Monday 1 April 2013

Image mosaic with Hadoop and Scoobi


I have been recently working on some prototypes for applying hadoop and map-reduce for image processing.  One useful albeit somewhat trivial use for hadoop is batch processing of an image set with an embarrassingly parallel function. I was however looking for a problem that would involve both map and reduce steps and in addition be simple and visually compelling.

Eventually I settled on creating image mosaics like this:


that is to recreate an image from a potentially huge collection of other images.


The problem is essentially simple. We split the input image into small square cells, and then for each cell we find an image that matches it best (according to some measure of sameness) and then replace the cell with the best fit image in the output mosaic.
Simple enough except that to get good results one needs a huge set of reference images. How big the set needs to be depends on the dimensions of the cell the input image is split into.  For example if we consider 16x16 cells there is (256 ^3) ^ (16 x 16)  = 2^17088  different combinations of how the cell may look like. Try to even cover 1% of that!

In general the larger set of reference images the better results and here is where hadoop comes to the rescue, because the mosaic creation can be quite naturally expressed as a map reduce computation. 

In the map phase we for each image of the reference set we calculate its distance (or sameness) with all the cells of the input image. The result of the map phase can be visualized as heat map with green cells representing a better fit (one heat map per one reference image)


In the reduce phase we for each cell we find the image with the best fit (the greenest one in the heat map) and choose it as a replacement.
This is a bit sketch and the actual implementation my does not involve heat maps, but hopefully it’s easy enough to understand.
A working implementation using Scoobi can be found here: https://bitbucket.org/piotrszul/scoobi-mosaic

Why Scoobi? Well because it allows expressing map-reducing in functional programming paradigm.

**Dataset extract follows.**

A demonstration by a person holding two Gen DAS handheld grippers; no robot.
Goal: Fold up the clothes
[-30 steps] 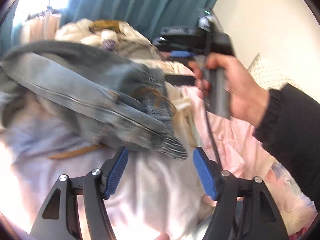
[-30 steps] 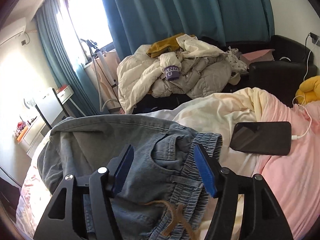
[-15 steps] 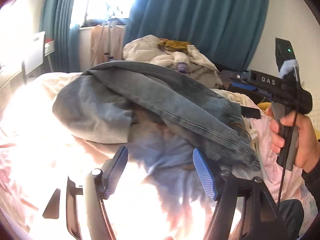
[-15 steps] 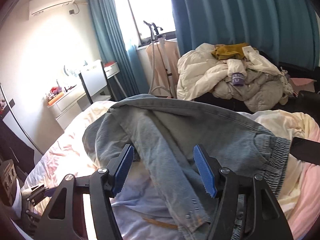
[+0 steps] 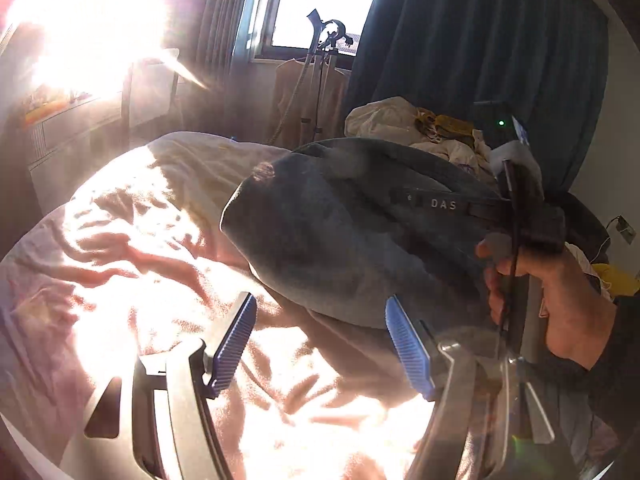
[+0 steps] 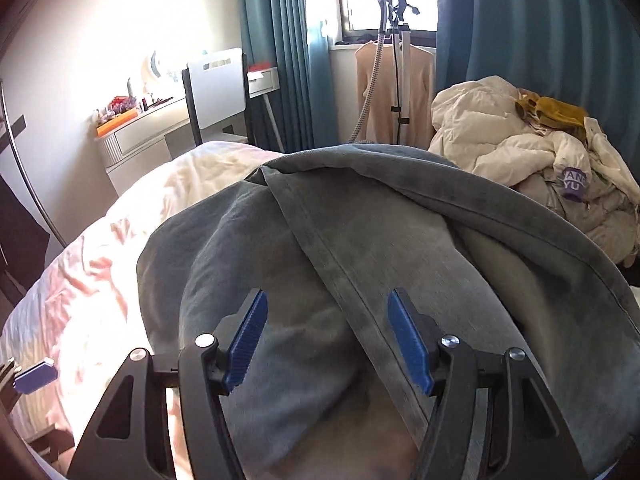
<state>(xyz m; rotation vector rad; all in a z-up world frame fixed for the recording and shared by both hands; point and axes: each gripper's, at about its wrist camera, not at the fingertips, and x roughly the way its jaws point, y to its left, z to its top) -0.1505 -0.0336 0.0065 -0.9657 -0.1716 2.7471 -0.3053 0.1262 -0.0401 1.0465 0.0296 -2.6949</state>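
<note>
We see the jeans [image 6: 360,240] heaped on the bed [image 6: 132,216], folded over themselves with a long seam running across the top. Our right claw [image 6: 327,340] hangs above the denim with its blue pads spread and nothing pinched between them; whether the pads brush the cloth below we cannot tell. Our left claw [image 5: 320,344] is likewise released, spread above the sunlit pink bedding just beside the near edge of the jeans [image 5: 360,240]. In the left view the right hand [image 5: 560,300] grips its handle (strong glare washes out much of that picture). A pile of pale jackets [image 6: 520,152] lies beyond the bed.
</note>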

Here are some sample mosaics created from ~10M images harvested from Flicker.

 



To create them however I need to switch from java graphics to a C image processing library (opencv with javacv bindings) as the calculation of image sameness is quite computationally intensive and the java version was just way to slow.

Using a C library with Scoobi and optimizing the cluster for image processing were interesting challenges by themselves so I will write about them in next posts.